The images float around the screen. Fading in and then fading out again.
What I've got works... but I can't help but feel I'm doing it wrong. Or at least, I should be doing it better.

... yeah, yeah... "if it works, so it's not wrong".
Okay.. yeah. But since this is the first time I've tried this... and it "feels" wrong... I figure mention it here to those people who've done it other ways and see if my "feeling" is misplaced.

So I have this...
Python:
    scene black with dissolve
    show pic_ch3_dream1 with Pause(4.0):
        xalign 0.5 yalign 1.0 alpha 0.2
        linear 2 yalign 0.25 alpha 1.0
        linear 2 yalign -0.5 alpha 0.0

    pause

    scene black
    show pic_ch3_dream2 with Pause(4.0):
        xalign 1.0 yalign 1.0 alpha 0.2
        linear 2 xalign 0.375 yalign 0.25 alpha 1.0
        linear 2 xalign -0.25 yalign -0.5 alpha 0.0

    pause

The first image starts at the bottom of the image and fades in then out again, whilst moving to the top of the image and slightly beyond.
The second image starts in the upper right corner and fades in and out while travelling towards the bottom left. Again, moving slightly further than needed.

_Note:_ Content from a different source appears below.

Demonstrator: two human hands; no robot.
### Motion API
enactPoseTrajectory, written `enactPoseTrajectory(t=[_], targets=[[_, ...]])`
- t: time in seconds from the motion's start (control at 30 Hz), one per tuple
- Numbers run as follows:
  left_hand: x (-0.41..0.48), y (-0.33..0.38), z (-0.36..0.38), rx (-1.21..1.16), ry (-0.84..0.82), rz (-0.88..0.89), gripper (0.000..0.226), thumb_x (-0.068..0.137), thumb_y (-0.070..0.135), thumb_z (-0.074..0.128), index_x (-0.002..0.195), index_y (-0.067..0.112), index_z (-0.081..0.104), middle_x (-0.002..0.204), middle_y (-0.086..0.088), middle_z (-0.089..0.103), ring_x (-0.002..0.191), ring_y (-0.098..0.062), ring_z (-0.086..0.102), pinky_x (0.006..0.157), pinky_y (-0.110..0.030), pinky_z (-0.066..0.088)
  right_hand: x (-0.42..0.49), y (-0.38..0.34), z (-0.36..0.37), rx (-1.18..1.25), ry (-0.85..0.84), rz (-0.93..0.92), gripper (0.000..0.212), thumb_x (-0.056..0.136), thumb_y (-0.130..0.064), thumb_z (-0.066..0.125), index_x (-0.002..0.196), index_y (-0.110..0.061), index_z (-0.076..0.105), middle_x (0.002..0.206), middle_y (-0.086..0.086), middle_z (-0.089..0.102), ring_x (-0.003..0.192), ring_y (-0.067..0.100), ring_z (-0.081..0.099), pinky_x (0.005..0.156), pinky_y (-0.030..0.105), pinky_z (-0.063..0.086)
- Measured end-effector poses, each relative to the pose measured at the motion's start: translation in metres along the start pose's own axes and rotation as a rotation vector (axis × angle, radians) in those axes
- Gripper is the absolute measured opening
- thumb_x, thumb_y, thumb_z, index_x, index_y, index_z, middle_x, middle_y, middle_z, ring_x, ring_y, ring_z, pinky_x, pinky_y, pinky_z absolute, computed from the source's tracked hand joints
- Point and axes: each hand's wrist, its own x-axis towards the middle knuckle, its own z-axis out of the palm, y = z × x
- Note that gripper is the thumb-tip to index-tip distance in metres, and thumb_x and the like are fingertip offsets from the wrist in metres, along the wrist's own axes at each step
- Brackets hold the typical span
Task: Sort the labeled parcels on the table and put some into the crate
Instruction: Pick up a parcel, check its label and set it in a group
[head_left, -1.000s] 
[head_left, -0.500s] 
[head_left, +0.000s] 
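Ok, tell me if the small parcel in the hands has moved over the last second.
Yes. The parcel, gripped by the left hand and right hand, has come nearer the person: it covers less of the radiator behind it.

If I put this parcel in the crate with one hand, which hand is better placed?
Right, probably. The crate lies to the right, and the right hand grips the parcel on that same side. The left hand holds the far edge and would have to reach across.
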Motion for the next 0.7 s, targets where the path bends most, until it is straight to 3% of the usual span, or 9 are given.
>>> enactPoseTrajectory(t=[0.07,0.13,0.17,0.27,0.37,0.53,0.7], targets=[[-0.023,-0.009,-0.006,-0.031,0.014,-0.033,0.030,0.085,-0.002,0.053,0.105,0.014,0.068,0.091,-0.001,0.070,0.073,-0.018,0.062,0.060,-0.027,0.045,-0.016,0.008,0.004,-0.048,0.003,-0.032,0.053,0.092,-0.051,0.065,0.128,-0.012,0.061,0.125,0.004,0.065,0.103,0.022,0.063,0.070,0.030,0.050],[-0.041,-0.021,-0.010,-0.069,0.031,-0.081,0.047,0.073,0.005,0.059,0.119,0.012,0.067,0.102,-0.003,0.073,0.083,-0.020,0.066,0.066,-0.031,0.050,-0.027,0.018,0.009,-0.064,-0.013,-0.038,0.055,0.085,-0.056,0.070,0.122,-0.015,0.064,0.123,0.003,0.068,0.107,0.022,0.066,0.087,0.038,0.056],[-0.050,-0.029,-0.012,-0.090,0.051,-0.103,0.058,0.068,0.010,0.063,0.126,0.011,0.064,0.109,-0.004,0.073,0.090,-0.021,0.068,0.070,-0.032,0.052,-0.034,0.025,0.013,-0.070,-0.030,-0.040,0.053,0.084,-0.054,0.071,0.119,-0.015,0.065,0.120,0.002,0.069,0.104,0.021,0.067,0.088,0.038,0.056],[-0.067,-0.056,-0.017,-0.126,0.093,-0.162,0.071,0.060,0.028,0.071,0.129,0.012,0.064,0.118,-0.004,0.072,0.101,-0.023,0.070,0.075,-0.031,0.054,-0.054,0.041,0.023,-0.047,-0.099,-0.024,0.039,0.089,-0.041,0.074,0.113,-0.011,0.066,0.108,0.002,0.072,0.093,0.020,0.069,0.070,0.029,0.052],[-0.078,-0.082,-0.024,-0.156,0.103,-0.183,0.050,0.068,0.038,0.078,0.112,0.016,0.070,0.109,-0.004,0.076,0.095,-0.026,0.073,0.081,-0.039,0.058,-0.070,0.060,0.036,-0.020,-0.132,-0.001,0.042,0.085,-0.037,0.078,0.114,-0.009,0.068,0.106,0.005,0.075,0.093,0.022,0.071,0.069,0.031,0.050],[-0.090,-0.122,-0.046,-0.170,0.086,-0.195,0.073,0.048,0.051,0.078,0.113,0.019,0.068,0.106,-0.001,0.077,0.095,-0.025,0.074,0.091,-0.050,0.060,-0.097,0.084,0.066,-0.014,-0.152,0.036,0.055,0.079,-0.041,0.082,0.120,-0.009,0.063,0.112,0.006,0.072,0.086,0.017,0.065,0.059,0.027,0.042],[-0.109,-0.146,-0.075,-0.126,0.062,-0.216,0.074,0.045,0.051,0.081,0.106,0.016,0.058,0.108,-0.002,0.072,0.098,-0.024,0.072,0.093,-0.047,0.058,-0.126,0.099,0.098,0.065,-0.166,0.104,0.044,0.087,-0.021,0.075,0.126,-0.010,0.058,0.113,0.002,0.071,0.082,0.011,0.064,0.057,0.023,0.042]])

I suppose my biggest "feels wrong" is the "with Pause(4.0)". It was the only way I could get the transition to stay on screen for 4 seconds.
I've had a look at a couple of other RenPy games and obviously nobody quite does it the same way.

Any thoughts? Any obvious improvements, insights or pointers?
 

anne O'nymous

I'm not grumpy, I'm just coded that way.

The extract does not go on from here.